Dass die Kinderarbeit abnimmt, ist ein Zeichen der Hoffnung. Doch zur Entwarnung besteht kein Grund. Im Gegenteil. 

Dienstag, 11.06.2019, 20:33 Uhr
Ein zehnjähriger Junge arbeitet in einer Fabrik, die Plastik wiederverwertet. Foto: dpa

Dort, wo blutige Konflikte die Familien destabilisieren, sind Kinder die größten Opfer. Sie können nicht zur Schule gehen, müssen für die Familie Geld verdienen durch schwere Ar­beit. Sie halten „den Laden zusammen“. Doch sie sind nicht stark. Sie auszubeuten und zu misshandeln, ist einfach. Wie soll die Zukunft in den Ländern des Mittleren Ostens aussehen, wenn eine Generation von Flüchtlingskindern ohne Zugang zu Bildung aufwächst?

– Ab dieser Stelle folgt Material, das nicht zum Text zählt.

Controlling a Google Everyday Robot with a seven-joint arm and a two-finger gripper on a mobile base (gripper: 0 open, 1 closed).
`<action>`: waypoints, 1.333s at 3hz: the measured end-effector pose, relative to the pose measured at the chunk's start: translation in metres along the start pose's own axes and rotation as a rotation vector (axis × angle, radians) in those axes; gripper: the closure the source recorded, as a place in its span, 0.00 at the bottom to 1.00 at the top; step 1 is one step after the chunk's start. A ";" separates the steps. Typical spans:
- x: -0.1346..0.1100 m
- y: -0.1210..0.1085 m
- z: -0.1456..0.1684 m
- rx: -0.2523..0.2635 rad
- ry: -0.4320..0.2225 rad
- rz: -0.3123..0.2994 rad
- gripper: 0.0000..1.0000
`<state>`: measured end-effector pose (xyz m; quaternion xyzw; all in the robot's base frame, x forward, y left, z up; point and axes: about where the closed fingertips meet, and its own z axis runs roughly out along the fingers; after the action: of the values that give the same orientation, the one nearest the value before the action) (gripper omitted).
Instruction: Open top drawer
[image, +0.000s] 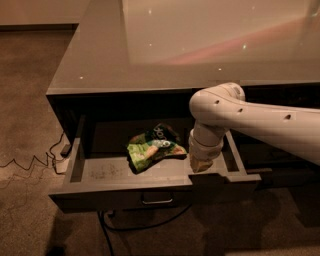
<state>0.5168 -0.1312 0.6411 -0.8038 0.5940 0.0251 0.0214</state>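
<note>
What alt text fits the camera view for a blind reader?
The top drawer of a grey cabinet stands open, a green snack bag lying in its tray. The white arm reaches in from the picture's right, its gripper at the drawer's front edge beside the bag.

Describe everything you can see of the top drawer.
The top drawer is wide and dark grey, with a matt painted look, and stands well out from under the counter top. Its flat front faces the camera, with a small metal handle at centre. Inside is a shallow grey tray with low side walls. A crumpled green snack bag lies near the middle. The gripper reaches down inside, right of the bag, by the front wall; whether it touches cannot be told.
</note>
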 end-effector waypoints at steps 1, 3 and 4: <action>-0.004 0.020 -0.007 -0.003 0.019 -0.007 1.00; -0.008 0.036 0.003 -0.038 0.030 -0.010 1.00; -0.012 0.059 0.007 -0.077 0.050 -0.010 1.00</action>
<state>0.4569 -0.1368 0.6350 -0.8073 0.5891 0.0276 -0.0242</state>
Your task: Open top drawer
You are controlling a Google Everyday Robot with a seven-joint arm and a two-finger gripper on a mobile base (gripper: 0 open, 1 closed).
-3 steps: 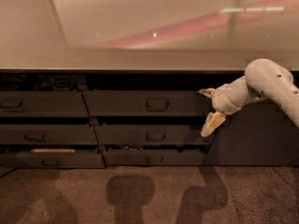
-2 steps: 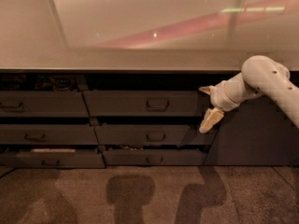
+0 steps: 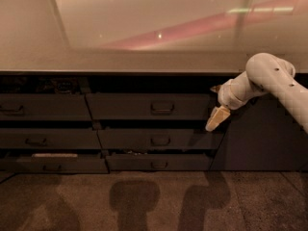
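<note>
The top drawer [image 3: 125,107] is a wide dark grey front just under the countertop, with a small loop handle [image 3: 162,108] at its centre. A dark gap shows above the front. My gripper [image 3: 216,104] is on the white arm [image 3: 269,78] that comes in from the right. It sits at the drawer front's right end, well to the right of the handle. One tan fingertip [image 3: 217,118] points down-left and the other fingertip [image 3: 215,88] shows above it, so the gripper is open and holds nothing.
A pale countertop [image 3: 144,57] overhangs the drawers. Two shorter drawer fronts [image 3: 125,139] lie below the top one. Another drawer column [image 3: 43,107] is on the left and a plain dark panel [image 3: 260,138] on the right. The brown floor [image 3: 154,201] carries shadows.
The arm and gripper have shifted slightly left and up along the drawer front's right end. The drawers have not visibly moved.
</note>
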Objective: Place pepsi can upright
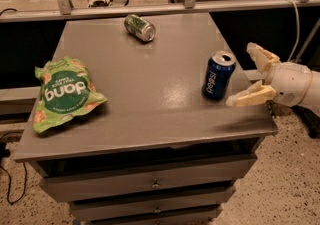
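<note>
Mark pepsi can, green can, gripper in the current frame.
pepsi can (218, 76): camera view, blue side at the lettering.
green can (140, 27): camera view, middle of its body.
gripper (239, 74): camera view, gap midway between open fingertips, right of pepsi can.

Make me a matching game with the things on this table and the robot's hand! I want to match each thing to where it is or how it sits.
Things:
1. pepsi can
2. green can
3. chip bag
4. gripper

Where or how:
A. lying on its side near the far edge of the table
B. open, just right of the pepsi can, not touching it
C. standing upright near the right side
D. lying flat on the left side

Pairs: 1-C, 2-A, 3-D, 4-B
</note>
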### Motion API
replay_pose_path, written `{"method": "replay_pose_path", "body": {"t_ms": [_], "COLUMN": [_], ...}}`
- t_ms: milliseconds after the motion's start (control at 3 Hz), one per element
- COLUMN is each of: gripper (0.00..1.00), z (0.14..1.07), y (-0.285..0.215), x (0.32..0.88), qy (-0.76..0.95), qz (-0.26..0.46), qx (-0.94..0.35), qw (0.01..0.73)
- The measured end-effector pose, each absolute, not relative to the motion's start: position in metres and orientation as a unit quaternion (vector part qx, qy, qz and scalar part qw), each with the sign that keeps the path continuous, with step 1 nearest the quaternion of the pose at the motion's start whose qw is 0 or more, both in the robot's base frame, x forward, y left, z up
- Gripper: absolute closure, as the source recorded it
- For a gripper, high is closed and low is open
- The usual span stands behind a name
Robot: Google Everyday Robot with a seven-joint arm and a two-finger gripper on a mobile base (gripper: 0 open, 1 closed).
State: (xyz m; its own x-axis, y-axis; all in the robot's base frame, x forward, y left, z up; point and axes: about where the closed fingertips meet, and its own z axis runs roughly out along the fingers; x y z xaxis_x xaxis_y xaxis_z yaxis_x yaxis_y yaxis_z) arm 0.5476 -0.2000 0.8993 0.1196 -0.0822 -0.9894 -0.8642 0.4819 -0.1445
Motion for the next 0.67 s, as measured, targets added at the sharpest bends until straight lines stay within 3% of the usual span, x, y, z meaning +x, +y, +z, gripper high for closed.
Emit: {"method": "replay_pose_path", "body": {"t_ms": [667], "gripper": [0.00], "z": [0.965], "y": [-0.278], "x": [0.520], "qy": [0.642], "qz": [0.204], "qx": [-0.442], "qw": [0.592]}}
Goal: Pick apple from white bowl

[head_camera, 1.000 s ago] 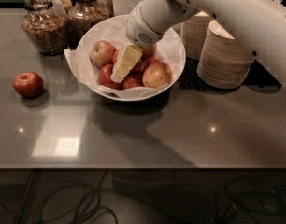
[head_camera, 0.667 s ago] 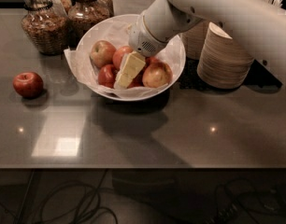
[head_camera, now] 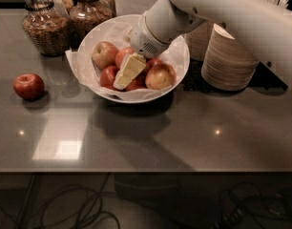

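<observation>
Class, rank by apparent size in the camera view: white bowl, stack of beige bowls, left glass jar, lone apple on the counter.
Largest: white bowl, the gripper down among its apples.
Next: stack of beige bowls and left glass jar, too alike to rank; the jar is cropped.
Smallest: lone apple.

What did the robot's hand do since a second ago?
The hand dipped a little lower into the white bowl, among the apples. No apple lifted yet. The lone apple on the counter, jars and stacked bowls stayed put.
</observation>
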Controlling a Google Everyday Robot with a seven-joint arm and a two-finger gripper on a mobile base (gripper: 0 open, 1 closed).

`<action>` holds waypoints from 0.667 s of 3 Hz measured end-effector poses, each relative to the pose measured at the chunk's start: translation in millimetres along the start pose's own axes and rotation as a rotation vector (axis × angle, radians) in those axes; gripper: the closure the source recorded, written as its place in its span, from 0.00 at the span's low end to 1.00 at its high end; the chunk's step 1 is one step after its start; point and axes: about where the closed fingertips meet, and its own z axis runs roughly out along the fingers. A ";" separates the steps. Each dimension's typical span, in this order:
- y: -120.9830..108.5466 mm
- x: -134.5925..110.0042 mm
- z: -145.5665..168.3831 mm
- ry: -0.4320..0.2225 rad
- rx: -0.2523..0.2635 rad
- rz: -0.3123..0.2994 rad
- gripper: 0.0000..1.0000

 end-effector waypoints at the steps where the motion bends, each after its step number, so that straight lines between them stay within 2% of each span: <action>1: 0.0 0.0 0.0 0.000 0.000 0.000 0.42; 2: 0.0 0.0 0.0 0.000 0.000 0.000 0.65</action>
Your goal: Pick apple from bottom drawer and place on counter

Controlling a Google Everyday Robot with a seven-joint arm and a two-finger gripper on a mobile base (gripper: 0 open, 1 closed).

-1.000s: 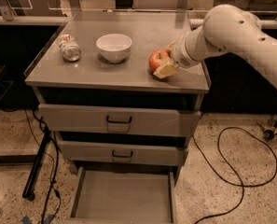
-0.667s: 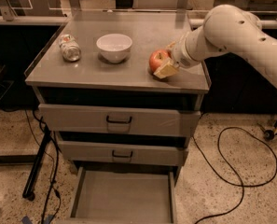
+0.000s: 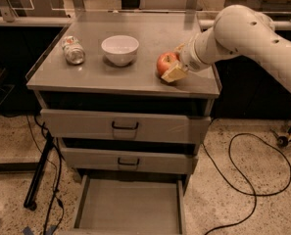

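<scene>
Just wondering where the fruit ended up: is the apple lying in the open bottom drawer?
No, the apple sits on the counter, right of the white bowl, with the gripper at its side.

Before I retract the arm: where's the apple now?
In the camera view, the apple sits on the counter, right side, just right of the white bowl, with the gripper at its right.

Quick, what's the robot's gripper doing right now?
Gripper: right against the apple on the counter; whether it grips it or has let go cannot be told.
</scene>
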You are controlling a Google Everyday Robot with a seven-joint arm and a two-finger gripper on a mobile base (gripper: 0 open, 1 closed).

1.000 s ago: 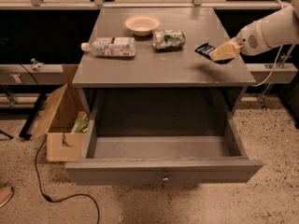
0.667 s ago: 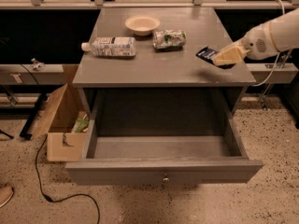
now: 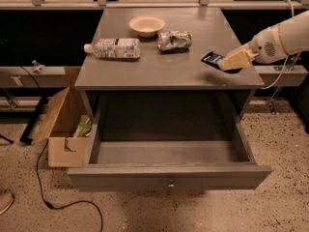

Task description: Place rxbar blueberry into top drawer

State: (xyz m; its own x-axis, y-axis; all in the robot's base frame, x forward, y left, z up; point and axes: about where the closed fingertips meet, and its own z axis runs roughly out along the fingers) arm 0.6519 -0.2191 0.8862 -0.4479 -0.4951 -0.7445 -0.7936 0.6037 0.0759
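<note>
The rxbar blueberry (image 3: pixel 211 58), a small dark navy bar, is at the right side of the grey table top (image 3: pixel 159 66), just above its surface. My gripper (image 3: pixel 230 62), with cream fingers, reaches in from the right on a white arm and is shut on the bar's right end. The top drawer (image 3: pixel 169 170) is pulled fully open below the table top. Its inside is empty and its round knob (image 3: pixel 170 183) faces me. The gripper is above and behind the drawer's right rear corner.
A plastic bottle (image 3: pixel 113 48) lies on its side at the table's left. A pale bowl (image 3: pixel 147 25) and a green-and-white snack bag (image 3: pixel 175 40) sit at the back. An open cardboard box (image 3: pixel 60 129) stands on the floor at the left, with a black cable (image 3: pixel 46 187) near it.
The gripper and the bar have moved slightly towards the table's front edge and a little lower. The drawer and the other objects have not moved.
</note>
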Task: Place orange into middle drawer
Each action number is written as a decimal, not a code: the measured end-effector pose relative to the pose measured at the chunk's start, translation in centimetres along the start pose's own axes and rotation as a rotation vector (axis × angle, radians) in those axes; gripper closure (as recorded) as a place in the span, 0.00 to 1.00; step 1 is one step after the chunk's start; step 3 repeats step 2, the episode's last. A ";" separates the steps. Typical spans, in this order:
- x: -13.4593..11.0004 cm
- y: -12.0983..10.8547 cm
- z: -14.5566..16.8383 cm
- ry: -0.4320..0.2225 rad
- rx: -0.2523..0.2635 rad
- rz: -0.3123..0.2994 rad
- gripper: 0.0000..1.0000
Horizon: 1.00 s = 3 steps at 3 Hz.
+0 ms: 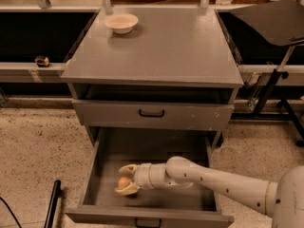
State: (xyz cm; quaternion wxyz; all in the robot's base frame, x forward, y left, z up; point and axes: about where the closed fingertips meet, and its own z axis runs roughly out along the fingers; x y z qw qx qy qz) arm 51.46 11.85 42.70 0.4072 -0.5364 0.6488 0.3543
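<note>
I see the orange [123,182]: small, round, smooth skin, plain orange colour, only a slice of it showing between the fingers. It's a ball shape, so I get no long axis and no pointing direction from it. No stem or mark visible to tell which way is up.

It sits inside the wide grey box-shaped middle drawer [161,148], which is pulled out. The fruit is in the drawer's front-left part, near the left wall and just behind the front panel. I can't tell whether it touches the drawer floor or hangs just over it.

The cream two-finger hand [124,180] is also inside the drawer, at the same spot, pointing toward the drawer's left wall. Its fingers [127,169] are closed around the orange, one on the far side and one on the near side, gripping it. The pale arm [223,182] reaches in across the drawer from its right front corner.

Above the drawer: a closed flat grey drawer front with a black handle [152,114]. Higher up, on the grey desk [156,51], a shallow cream-white bowl [121,22] sits at the back left.
</note>
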 end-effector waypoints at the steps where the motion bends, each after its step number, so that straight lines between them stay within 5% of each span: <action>1: 0.0 0.0 0.1 0.004 0.008 -0.011 0.00; 3: 0.0 0.0 0.1 0.004 0.007 -0.011 0.00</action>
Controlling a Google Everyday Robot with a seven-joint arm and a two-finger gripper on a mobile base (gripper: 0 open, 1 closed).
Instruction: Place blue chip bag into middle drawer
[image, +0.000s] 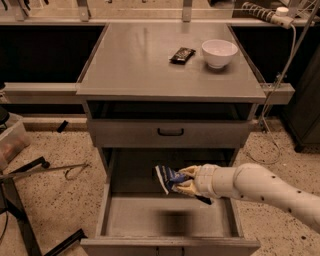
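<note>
The gripper (182, 181) hung below the front edge of the worktop (135, 65), a little right of its middle, over the open middle drawer (106, 206). Its two fingers were clamped on the right end of the blue chip bag (166, 178). The bag stuck out to the left of the fingers, tilted and clear of the drawer floor, with a dark shadow on the bare grey floor beneath it. Judging by its crumpled foil, the bag was probably very light, soft and air-filled, with brittle contents, so a hard squeeze could crush the chips or burst it. The glossy skin looked slippery, and the hold at one end seemed sensible, since a pinch on the flat seam or a gathered fold should slip less than one on the puffed belly. Held by one end, the bag could swing or sag, so a low, gentle release over the middle of the floor seemed wise. The white bowl (219, 52) stood near the worktop's far right corner with a dark wrapper (182, 54) just to its left. The upper drawer front (170, 132) beneath the front edge was closed.
</note>
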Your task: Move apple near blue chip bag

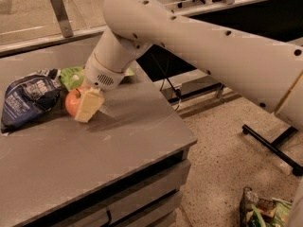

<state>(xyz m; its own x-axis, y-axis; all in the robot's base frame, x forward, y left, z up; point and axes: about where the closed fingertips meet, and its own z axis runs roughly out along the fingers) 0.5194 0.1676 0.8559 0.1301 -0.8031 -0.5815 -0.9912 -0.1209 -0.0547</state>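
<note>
The red-orange apple (72, 101) sits at the left of the grey table (123, 141), just right of the dark navy-blue chip bag (28, 98) and almost touching it. My gripper (79, 106) reaches down from the big white arm and is shut on the apple. One cream finger (89, 105) covers the apple's right side; the other finger is hidden behind the apple. The apple looks to be at or just above the table top.
A bright green snack bag (71, 75) lies just behind the apple. The table's right edge (189, 136) drops to a speckled floor. A black wheeled stand leg (272, 145) and a bag of items (262, 212) are on the floor. A glass rail runs behind the table.
</note>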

Kinder haben das Recht zu lernen, zu spielen und sich zu erholen. Industriestaaten sind nicht machtlos, um Kinderrechte und soziale Standards einzufordern. Sie können Hilfsprojekte fördern, Druck ausüben, Unternehmen und Verbraucher können fair produzierte Produkte verkaufen bzw. kaufen.

Wann wird es endlich eine globalisierte Kultur des Mitgefühls für Kinder geben, sodass all dies verbindlich umgesetzt wird?